Glycation of α-synuclein hampers its binding to synaptic-like vesicles and its driving effect on their fusion.

Parkinson's disease (PD) is one of the most prevalent neurodegenerative disorders affecting the worldwide population. One of its hallmarks is the intraneuronal accumulation of insoluble Lewy bodies (LBs), which cause the death of dopaminergic neurons. α-Synuclein (αS) is the main component of these LBs and in them, it commonly contains non-enzymatic post-translational modifications, such as those resulting from its reaction with reactive carbonyl species arising as side products of the intraneuronal glycolysis (mainly methylglyoxal).
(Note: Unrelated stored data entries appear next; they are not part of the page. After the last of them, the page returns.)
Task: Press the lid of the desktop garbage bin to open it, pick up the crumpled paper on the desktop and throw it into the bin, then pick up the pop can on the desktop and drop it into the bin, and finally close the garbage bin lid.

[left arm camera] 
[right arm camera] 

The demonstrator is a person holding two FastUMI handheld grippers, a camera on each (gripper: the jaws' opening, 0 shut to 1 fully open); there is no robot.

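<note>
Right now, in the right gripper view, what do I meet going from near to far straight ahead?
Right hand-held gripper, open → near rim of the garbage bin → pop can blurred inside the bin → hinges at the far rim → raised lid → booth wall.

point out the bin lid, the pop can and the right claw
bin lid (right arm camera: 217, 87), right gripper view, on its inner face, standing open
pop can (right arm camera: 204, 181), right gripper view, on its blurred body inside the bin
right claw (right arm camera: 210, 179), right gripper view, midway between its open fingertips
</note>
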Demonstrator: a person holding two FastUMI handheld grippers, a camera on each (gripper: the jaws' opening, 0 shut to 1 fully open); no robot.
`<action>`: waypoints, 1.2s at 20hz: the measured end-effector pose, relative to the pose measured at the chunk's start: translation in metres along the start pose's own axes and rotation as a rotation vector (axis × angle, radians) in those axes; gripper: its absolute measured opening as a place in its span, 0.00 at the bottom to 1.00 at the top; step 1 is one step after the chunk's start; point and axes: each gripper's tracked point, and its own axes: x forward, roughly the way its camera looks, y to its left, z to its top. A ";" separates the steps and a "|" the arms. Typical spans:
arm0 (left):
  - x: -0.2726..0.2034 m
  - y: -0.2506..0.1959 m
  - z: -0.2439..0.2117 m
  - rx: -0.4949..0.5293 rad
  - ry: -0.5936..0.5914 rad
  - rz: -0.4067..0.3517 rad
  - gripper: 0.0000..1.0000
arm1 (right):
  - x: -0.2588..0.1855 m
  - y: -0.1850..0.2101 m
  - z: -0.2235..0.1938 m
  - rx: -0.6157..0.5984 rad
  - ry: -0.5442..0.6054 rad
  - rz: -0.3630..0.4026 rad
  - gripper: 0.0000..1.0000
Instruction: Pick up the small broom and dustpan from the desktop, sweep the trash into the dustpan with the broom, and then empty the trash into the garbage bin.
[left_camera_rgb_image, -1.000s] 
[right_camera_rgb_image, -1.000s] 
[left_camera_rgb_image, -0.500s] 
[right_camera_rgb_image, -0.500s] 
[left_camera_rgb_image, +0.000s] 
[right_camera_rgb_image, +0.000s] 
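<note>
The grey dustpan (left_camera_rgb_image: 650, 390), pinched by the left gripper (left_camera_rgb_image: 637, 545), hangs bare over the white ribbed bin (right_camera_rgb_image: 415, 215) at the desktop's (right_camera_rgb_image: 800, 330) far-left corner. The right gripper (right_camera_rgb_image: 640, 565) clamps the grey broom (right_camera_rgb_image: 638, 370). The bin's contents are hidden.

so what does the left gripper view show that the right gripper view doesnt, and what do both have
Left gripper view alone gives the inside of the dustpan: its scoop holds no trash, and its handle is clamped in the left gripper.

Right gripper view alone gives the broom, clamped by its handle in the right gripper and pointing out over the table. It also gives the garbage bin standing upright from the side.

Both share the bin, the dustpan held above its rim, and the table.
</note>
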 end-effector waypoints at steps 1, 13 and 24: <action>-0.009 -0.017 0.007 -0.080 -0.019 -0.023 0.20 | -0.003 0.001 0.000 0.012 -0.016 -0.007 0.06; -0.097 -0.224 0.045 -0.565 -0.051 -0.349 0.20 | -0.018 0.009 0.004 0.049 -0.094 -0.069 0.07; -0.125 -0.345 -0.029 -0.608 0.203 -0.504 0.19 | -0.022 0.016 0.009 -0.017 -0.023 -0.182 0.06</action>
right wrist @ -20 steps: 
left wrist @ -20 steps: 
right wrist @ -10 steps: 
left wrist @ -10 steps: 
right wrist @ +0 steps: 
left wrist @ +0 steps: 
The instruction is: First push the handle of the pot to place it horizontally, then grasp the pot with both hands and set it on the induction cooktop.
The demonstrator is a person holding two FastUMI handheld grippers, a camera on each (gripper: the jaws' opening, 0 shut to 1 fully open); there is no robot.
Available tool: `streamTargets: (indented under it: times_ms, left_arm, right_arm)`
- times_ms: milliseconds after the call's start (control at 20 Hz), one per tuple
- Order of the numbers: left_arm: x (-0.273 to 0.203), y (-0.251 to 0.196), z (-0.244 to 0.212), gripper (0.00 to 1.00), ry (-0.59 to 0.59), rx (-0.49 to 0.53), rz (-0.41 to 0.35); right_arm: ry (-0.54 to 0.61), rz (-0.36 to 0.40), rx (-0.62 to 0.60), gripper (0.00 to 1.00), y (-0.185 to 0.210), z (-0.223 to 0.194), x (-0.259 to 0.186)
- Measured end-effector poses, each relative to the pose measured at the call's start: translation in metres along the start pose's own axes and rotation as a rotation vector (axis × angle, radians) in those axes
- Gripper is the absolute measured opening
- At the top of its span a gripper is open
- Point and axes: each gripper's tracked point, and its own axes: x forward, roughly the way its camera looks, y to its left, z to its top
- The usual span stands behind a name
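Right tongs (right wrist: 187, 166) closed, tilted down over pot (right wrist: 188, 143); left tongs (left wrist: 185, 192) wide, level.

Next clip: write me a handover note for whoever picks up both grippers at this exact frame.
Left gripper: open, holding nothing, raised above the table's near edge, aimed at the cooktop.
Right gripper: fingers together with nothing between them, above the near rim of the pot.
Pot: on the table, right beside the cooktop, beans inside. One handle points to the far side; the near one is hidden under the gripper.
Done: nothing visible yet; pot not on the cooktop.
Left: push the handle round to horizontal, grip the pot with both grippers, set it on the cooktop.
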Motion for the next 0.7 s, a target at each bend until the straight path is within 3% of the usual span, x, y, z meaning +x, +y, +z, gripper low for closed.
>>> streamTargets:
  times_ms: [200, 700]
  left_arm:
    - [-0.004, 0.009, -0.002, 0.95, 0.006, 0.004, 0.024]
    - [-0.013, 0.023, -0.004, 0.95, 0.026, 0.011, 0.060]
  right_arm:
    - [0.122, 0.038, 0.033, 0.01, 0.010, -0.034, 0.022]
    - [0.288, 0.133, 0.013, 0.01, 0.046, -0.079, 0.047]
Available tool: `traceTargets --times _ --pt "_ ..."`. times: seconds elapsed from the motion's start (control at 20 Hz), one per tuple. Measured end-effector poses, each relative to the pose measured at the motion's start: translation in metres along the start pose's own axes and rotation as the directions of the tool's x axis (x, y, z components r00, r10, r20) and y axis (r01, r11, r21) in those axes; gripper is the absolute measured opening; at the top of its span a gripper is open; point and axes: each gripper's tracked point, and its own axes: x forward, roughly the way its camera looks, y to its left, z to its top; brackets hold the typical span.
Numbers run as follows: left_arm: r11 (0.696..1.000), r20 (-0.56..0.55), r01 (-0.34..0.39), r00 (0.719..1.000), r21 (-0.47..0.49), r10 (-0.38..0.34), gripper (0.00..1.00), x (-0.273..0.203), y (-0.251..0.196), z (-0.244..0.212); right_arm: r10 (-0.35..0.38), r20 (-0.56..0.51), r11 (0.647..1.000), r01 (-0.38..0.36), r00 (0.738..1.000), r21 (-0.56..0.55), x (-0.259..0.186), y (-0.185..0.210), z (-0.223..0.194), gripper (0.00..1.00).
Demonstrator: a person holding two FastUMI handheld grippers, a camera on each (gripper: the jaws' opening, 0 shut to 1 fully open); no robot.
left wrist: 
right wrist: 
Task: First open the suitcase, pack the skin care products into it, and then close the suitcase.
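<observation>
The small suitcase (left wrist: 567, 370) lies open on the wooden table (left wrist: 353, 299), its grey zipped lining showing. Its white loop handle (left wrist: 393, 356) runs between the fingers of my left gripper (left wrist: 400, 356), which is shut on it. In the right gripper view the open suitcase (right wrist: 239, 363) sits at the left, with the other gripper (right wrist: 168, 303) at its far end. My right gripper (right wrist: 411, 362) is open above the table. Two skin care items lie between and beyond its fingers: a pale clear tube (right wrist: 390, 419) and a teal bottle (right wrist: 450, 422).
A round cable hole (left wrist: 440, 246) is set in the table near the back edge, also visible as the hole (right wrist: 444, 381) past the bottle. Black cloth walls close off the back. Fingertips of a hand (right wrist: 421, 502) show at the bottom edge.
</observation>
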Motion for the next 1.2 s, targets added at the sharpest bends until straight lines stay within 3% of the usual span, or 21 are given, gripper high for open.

Consequently, lysines of the αS found in LBs of diabetic individuals are usually carboxyethylated. A precise comprehension of the effect of Nε-(carboxyethyl)lysine (CEL) on the aggregation of αS and on its physiological function becomes crucial to fully understand the molecular mechanisms underlying the development of diabetes-induced PD. Consequently, we have here used a synthetic αS where all its Lys have been replaced by CEL moieties (αS-CEL), and we have studied how these modifications could impact on the neurotransmission mechanism. This study allows us to describe how the non-enzymatic glycosylation (glycation) affects the function of a protein like αS, involved in the pathogenesis of PD. CEL decreases the ability of αS to bind micelles, although the micelle-bound fraction of αS-CEL still displays an α-helical fold resembling that of the lipid-bound αS. However, CEL completely abolishes the affinity of αS towards synaptic-like vesicles and, consequently, it hampers its physiological function as a catalyst of the clustering and the fusion of the synaptic vesicles.